Spatially Robust Inference with Predicted and Missing at Random Labels

arXiv:2603.11368v10.08h-index: 3
AI Analysis45

This work addresses inference challenges for scientists using AI predictions in spatially dependent data with missing labels, representing an incremental improvement over existing methods.

The paper tackles the problem of statistical inference when using predicted labels from machine learning models in the presence of missing-at-random data and spatial dependence, proposing a doubly robust estimator with a jackknife spatial HAC variance correction that improves finite-sample calibration in simulations and benchmarks.

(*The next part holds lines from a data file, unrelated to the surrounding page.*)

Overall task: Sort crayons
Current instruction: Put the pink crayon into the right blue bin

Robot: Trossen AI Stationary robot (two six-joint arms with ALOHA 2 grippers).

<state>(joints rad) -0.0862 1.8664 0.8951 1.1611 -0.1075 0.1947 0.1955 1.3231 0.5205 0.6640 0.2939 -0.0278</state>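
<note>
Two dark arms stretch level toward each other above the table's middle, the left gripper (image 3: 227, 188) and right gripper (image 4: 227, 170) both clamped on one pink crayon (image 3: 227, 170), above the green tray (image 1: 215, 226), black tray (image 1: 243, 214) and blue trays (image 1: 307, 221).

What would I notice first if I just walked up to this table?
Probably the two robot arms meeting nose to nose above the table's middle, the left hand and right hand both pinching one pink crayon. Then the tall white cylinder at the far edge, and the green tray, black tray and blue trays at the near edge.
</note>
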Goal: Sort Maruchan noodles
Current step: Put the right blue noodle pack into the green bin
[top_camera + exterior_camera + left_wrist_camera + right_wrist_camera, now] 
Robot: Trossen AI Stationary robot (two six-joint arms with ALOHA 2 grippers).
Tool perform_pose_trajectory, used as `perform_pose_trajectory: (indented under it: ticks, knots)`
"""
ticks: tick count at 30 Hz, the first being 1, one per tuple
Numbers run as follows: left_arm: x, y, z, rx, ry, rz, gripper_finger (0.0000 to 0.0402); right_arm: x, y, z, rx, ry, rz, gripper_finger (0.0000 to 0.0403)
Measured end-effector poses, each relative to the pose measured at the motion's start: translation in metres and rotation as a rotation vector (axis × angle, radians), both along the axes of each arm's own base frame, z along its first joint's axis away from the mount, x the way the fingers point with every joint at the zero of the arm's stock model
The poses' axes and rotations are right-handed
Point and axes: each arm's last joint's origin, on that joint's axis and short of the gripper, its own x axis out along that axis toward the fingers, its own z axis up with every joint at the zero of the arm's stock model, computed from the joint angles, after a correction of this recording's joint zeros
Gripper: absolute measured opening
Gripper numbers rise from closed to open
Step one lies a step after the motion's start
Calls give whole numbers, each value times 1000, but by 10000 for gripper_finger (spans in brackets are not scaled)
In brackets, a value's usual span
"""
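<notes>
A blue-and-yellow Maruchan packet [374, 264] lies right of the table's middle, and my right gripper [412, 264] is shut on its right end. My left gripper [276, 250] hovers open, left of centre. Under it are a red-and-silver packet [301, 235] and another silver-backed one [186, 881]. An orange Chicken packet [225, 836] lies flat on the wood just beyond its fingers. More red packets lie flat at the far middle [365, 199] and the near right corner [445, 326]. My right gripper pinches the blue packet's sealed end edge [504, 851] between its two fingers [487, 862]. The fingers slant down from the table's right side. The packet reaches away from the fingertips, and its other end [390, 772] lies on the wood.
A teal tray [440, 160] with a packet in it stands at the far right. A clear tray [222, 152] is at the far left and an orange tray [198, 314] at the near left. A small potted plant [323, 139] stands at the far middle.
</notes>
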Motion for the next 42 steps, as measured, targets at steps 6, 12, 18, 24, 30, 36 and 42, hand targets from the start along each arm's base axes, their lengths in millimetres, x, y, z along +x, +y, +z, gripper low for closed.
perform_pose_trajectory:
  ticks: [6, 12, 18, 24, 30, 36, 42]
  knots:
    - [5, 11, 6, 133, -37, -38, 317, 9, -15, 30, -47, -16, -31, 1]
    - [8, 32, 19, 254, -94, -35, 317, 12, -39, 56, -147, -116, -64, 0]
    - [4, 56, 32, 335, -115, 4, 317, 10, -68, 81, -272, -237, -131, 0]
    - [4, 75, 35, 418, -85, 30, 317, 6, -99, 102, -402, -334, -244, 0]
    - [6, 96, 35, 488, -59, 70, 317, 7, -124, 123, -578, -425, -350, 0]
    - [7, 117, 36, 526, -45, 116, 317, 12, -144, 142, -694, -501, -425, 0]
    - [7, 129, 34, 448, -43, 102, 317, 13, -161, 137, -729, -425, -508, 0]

When outcome data are expensive or onerous to collect, scientists increasingly substitute predictions from machine learning and AI models for unlabeled cases, a process which has consequences for downstream statistical inference. While recent methods provide valid uncertainty quantification under independent sampling, real-world applications involve missing at random (MAR) labeling and spatial dependence. For inference in this setting, we propose a doubly robust estimator with cross-fit nuisances. We show that cross-fitting induces fold-level correlation that distorts spatial variance estimators, producing unstable or overly conservative confidence intervals. To address this, we propose a jackknife spatial heteroscedasticity and autocorrelation consistent (HAC) variance correction that separates spatial dependence from fold-induced noise. Under standard identification and dependence conditions, the resulting intervals are asymptotically valid. Simulations and benchmark datasets show substantial improvement in finite-sample calibration, particularly under MAR labeling and clustered sampling.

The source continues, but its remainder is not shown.